• **ASSIGNED TASK**
The required output holds only the lines from the one containing "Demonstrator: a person" through the end of the material below, copied exactly, please, with no pictures.

*** Opening MATERIAL PROVIDED ***

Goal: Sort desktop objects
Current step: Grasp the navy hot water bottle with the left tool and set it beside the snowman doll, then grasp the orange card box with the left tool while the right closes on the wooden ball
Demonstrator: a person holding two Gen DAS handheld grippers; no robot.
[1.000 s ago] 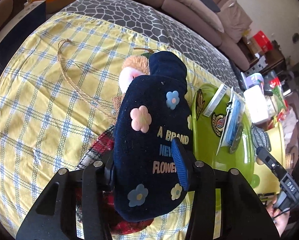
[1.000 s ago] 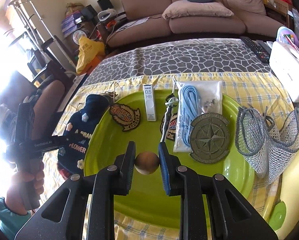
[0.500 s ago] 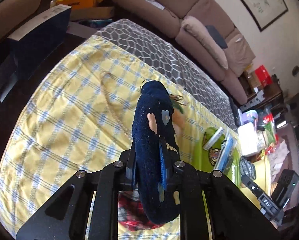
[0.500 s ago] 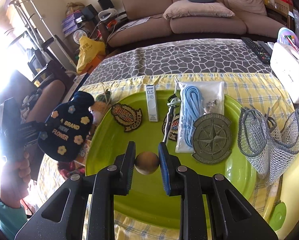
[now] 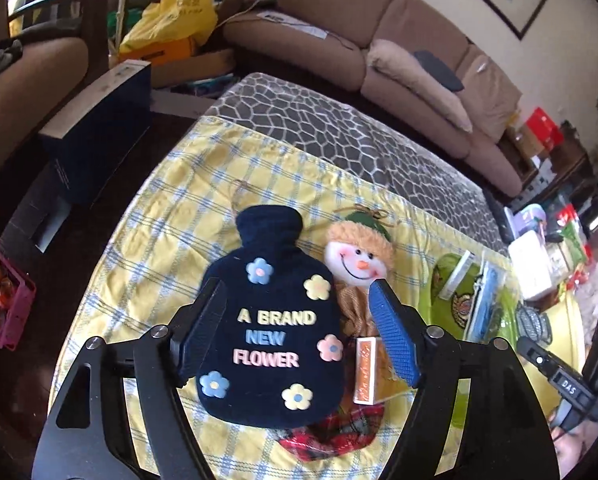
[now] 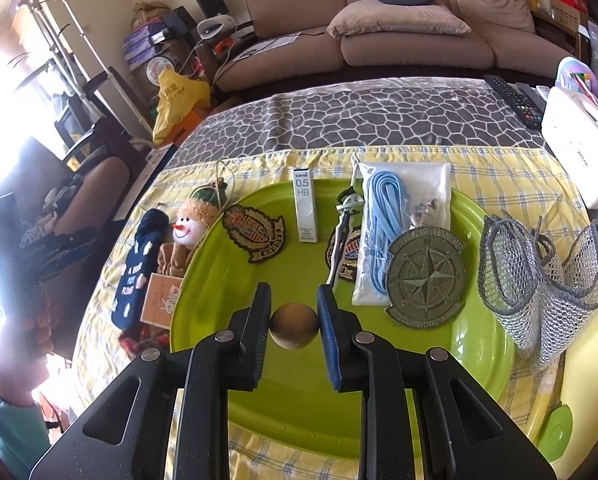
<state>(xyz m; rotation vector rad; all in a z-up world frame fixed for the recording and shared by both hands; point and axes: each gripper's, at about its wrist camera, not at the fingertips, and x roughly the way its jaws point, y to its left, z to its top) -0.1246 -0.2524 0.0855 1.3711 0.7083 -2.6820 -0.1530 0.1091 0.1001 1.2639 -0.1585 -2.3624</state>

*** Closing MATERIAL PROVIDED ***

• **SOLUTION FOR THIS PROBLEM**
Demonstrator: a person holding two Gen DAS handheld grippers; no robot.
[1.000 s ago] 
[1.000 s ago] 
[0.500 s ago] 
[0.500 s ago] 
[now] 
[now] 
<state>(xyz m; rotation vector rad; all in a z-up world frame fixed for the recording and shared by both hands; point and axes: each gripper's, at about its wrist camera, not at the fingertips, and x roughly the way its jaws point, y to its left, z to its top) -0.1246 -0.2524 0.0855 1.3711 0.7083 -2.6820 -0.1530 0.1091 0.1001 1.2639 -0.1585 -2.3624</state>

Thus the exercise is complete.